I found this guy on one of my tomatoe plants today


----------



## matticito (Jul 17, 2012)

undertaker said:


> View attachment 370501
> 
> I found this guy on one of my tomatoe plants today


Black light will help you spot them at night. Apparently they glow!


----------



## matticito (Jul 17, 2012)

Just growing hot peppers. Here's some spicy guys!


----------



## JamesF (May 20, 2016)

matticito said:


> Just growing hot peppers. Here's some spicy guys!
> View attachment 370503


Oh! Man... Those be some dang, peppers! I remember growing those wrinkled guys. If you want em hot,pick em on the hottest part of the day. As Earnest might say " Them peppers is Pizzen!"


----------



## Shad Rap (Nov 10, 2010)

undertaker said:


> View attachment 370501
> 
> I found this guy on one of my tomatoe plants today


A hummingbird moth...


----------



## flyphisherman (Jul 7, 2009)

The dreaded tomato hornworm

It's amazing how much one worm can eat. I usually think it's deer damage until I find poo on the leaves


----------



## Shad Rap (Nov 10, 2010)

Some black beauties changing color...


----------



## Blue Pike (Apr 24, 2004)




----------



## JamesF (May 20, 2016)

Those are beauties!


----------



## Workingman (Jan 21, 2016)




----------



## Shad Rap (Nov 10, 2010)

Workingman said:


> View attachment 370685


Those look good as hell.


----------



## Workingman (Jan 21, 2016)

Look at the size of this sucker! Don't know the name. A guy gave me the seeds last fall!


----------



## ress (Jan 1, 2008)

Last week. Picked at least twice that many during the week. Cherries are really sweet this year.

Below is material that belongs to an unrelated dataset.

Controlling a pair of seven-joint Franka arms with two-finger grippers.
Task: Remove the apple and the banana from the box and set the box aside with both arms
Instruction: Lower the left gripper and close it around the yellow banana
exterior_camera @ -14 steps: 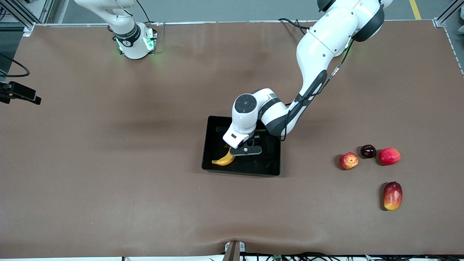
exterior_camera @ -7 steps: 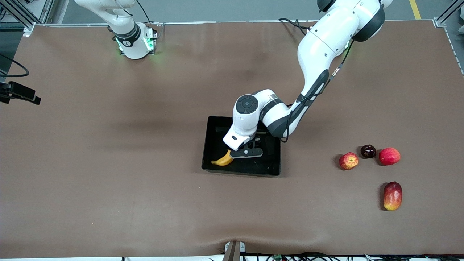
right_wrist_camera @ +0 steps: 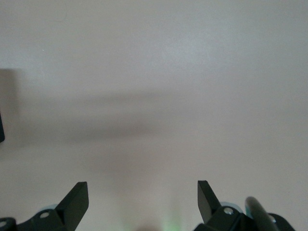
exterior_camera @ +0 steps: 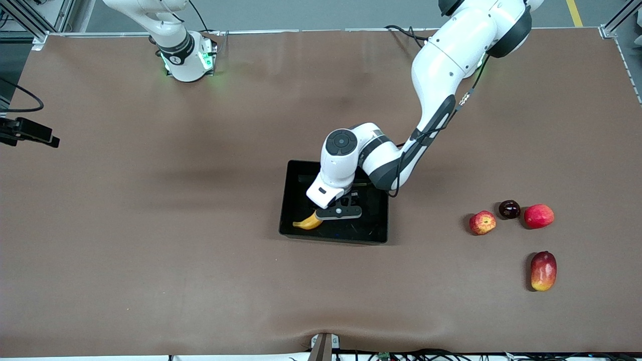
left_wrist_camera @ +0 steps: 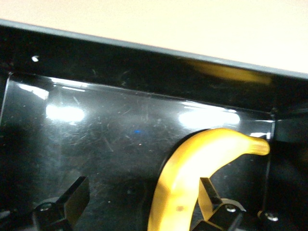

Sent from my LGLS990 using Tapatalk


----------



## boatnut (Nov 22, 2006)

I got my Mortgage Lifter plants at Corso's in Sandusky. Bergman's may have them as well .


----------



## buckeyebowman (Feb 24, 2012)

How did you get it so red? I grew mortgage lifters one year, and they only turned pink. Left then hang to see if they'd get more color, and they started to rot on the vine! Maybe I had goofy plants. They grew really well.


----------



## polebender (Oct 29, 2011)

Workingman said:


> Look at the size of this sucker! Don't know the name. A guy gave me the seeds last fall!

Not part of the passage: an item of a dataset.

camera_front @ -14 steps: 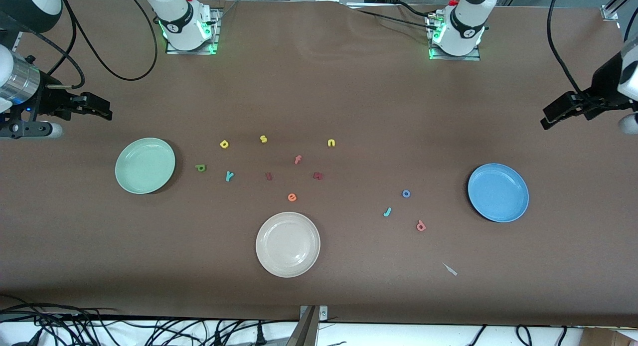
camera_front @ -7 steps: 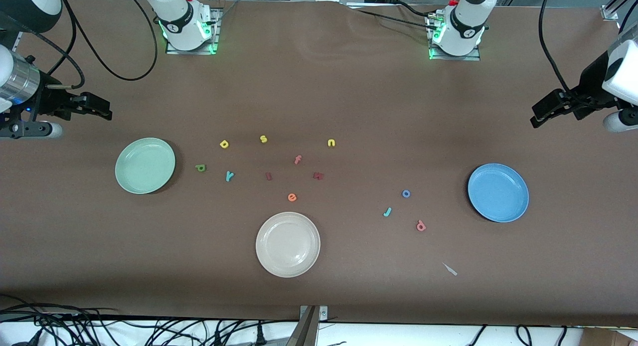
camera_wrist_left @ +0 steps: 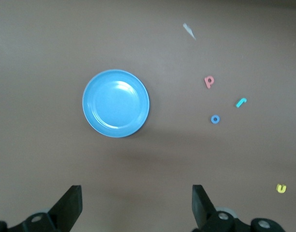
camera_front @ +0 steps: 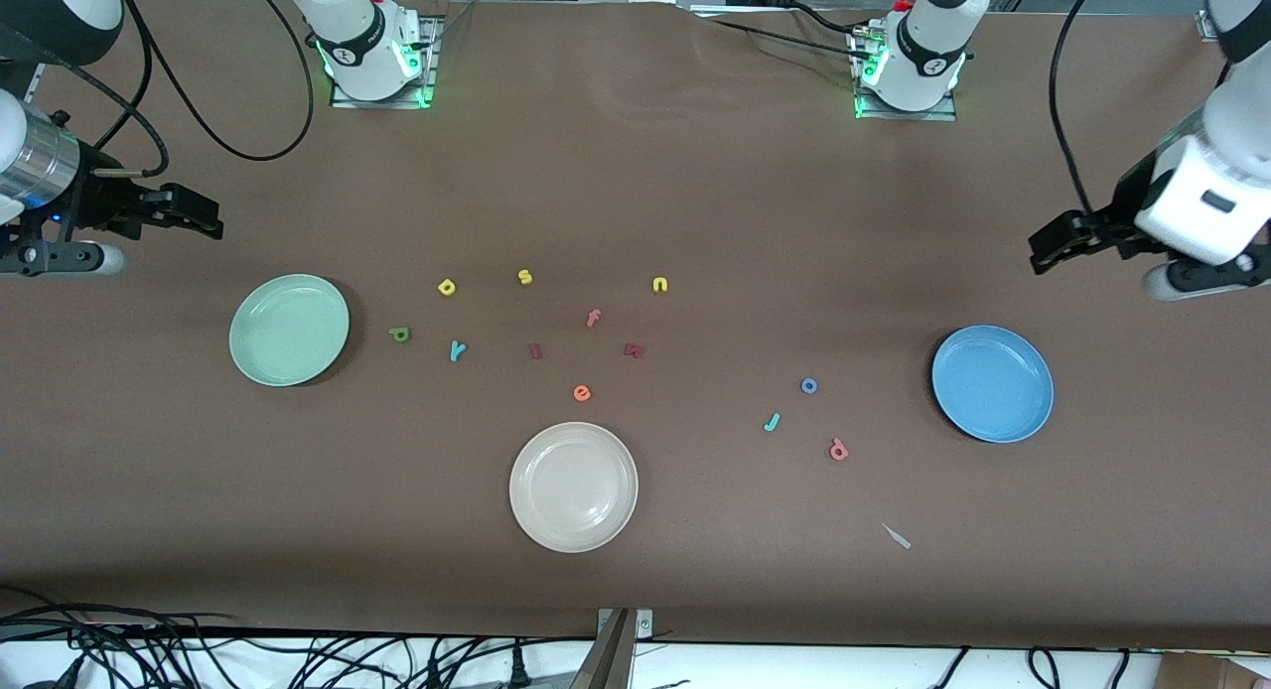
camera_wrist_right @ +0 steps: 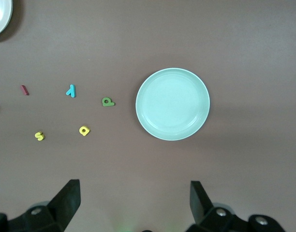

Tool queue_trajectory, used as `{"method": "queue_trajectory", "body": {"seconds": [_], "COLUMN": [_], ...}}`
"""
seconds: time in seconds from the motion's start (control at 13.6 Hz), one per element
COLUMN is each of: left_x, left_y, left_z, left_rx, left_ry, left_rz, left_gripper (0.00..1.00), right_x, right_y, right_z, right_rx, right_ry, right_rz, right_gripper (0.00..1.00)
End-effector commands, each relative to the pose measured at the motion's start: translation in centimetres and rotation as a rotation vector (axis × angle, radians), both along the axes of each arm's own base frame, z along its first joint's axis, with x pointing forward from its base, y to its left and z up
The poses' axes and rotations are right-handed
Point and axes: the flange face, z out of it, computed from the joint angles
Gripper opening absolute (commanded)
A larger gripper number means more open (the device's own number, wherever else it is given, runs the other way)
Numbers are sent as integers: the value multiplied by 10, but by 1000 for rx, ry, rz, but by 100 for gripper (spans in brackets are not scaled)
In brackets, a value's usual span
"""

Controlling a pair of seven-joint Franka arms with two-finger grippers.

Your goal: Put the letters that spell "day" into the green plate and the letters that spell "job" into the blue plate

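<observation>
Six task letters are lying loose on the table, none in a plate yet. Nearest the front camera, the salmon b (camera_front: 839, 451), teal j (camera_front: 772, 423) and blue o (camera_front: 809, 385) are sitting in a small cluster toward the left arm's end of the table, with the blue plate (camera_front: 993, 383) beside them toward that same end, well apart from all three. Level with the o or slightly farther from the camera, toward the right arm's end, the teal y (camera_front: 457, 350), olive d (camera_front: 400, 335) and yellow a (camera_front: 447, 288) are grouping beside the green plate (camera_front: 289, 330), the d lying closest to it. The j's long axis is running slantwise; the others are too compact to show one. The left gripper (camera_front: 1055, 247) is hovering over bare table near the blue plate, jaws standing wide and empty, so the job cluster is falling to it as the nearer arm. The right gripper (camera_front: 189, 217) is waiting over the table near the green plate, jaws likewise spread and empty, nearer to the day cluster. No brands or labels are showing; the only legible writing is the letter shapes themselves.
</observation>
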Motion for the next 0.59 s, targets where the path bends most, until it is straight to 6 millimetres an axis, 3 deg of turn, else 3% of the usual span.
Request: {"method": "queue_trajectory", "body": {"seconds": [0.0,0.22,0.52], "left_x": [-5,-10,-20], "left_y": [-13,-2,15], "left_z": [-11,-11,-7], "left_rx": [41,26,-7], "left_ry": [72,117,192], "left_rz": [-34,-23,-147], "left_gripper": [100,100,100], "right_x": [0,0,-1], "right_y": [-2,-3,-3], "right_z": [4,4,3], "right_rx": [2,2,2], "right_ry": [6,6,7], "right_rz": [5,5,3], "right_gripper": [100,100,100]}}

Looks like an Heirloom to me! IMO


----------



## Fishballz (Aug 15, 2015)

Question.. This was the first year we are growing tomato's. Mostly Roma's we had about 4 plants with 60+ total tomato's on them. Woke up this morning to about 15 tomato's. What eats 45 tomato's in a night??? I am thinking raccoon. Any thoughts

Sent from my moto g(7) play using Tapatalk


----------



## Bluefinn (Jan 26, 2007)

Fishballz said:


> Question.. This was the first year we are growing tomato's. Mostly Roma's we had about 4 plants with 60+ total tomato's on them. Woke up this morning to about 15 tomato's. What eats 45 tomato's in a night??? I am thinking raccoon. Any thoughts
> 
> Sent from my moto g(7) play using Tapatalk


Your neighbor??


----------



## Fishballz (Aug 15, 2015)

Funny lolol!!! He could have at least finished the half eaten ones off the ground!

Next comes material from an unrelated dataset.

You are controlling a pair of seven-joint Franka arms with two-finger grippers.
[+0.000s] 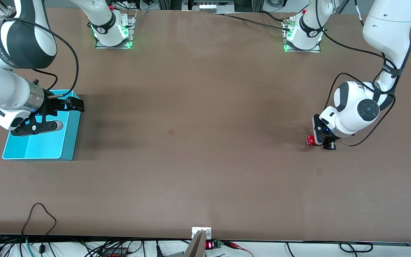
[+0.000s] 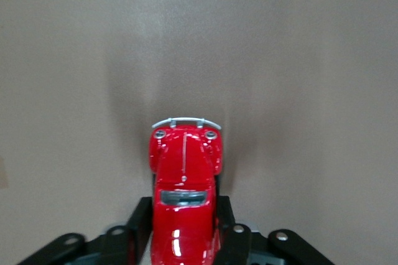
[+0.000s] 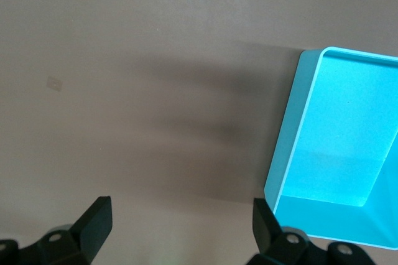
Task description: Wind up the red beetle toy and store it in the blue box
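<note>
The red beetle toy point(image 1: 310, 140) is a tiny glossy red car low on the table at the left arm's end. My left gripper point(image 1: 321, 138) is shut on it. In the left wrist view the black fingers point(image 2: 142, 216) press both flanks of the toy point(image 2: 184, 172), whose silver-bumpered end points away from the wrist. The blue box point(image 1: 41, 146), an open light-blue bin, stands at the right arm's end. My right gripper point(image 1: 62, 114) hangs open over the box's edge toward the table's middle, with nothing between its fingers point(image 3: 96, 221). The right wrist view shows a corner of the box point(image 3: 339, 153).
Both arm bases point(image 1: 112, 30) point(image 1: 303, 34) are bolted along the table's edge farthest from the front camera. Cables and a small device point(image 1: 201, 233) lie along the edge nearest it. Brown tabletop point(image 1: 198, 125) stretches between the box and the toy.
</note>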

Sent from my moto g(7) play using Tapatalk


----------



## Bluefinn (Jan 26, 2007)

Fishballz said:


> Funny lolol!!! He could have at least finished the half eaten ones off the ground!
> 
> Sent from my moto g(7) play using Tapatalk


Ok, thought they were completely gone. We have ***** every night under our bird feeders but never had a problem in the garden. That's terrible to loose that many in a night. When I grew corn I had issues with them. I put a small transister radio in a box with an all night talk radio(1100) channel on low. Solved the problem. Might save the rest of your crop.


----------



## Redheads (Jun 9, 2008)

buckeyebowman said:


> How did you get it so red? I grew mortgage lifters one year, and they only turned pink. Left then hang to see if they'd get more color, and they started to rot on the vine! Maybe I had goofy plants. They grew really well.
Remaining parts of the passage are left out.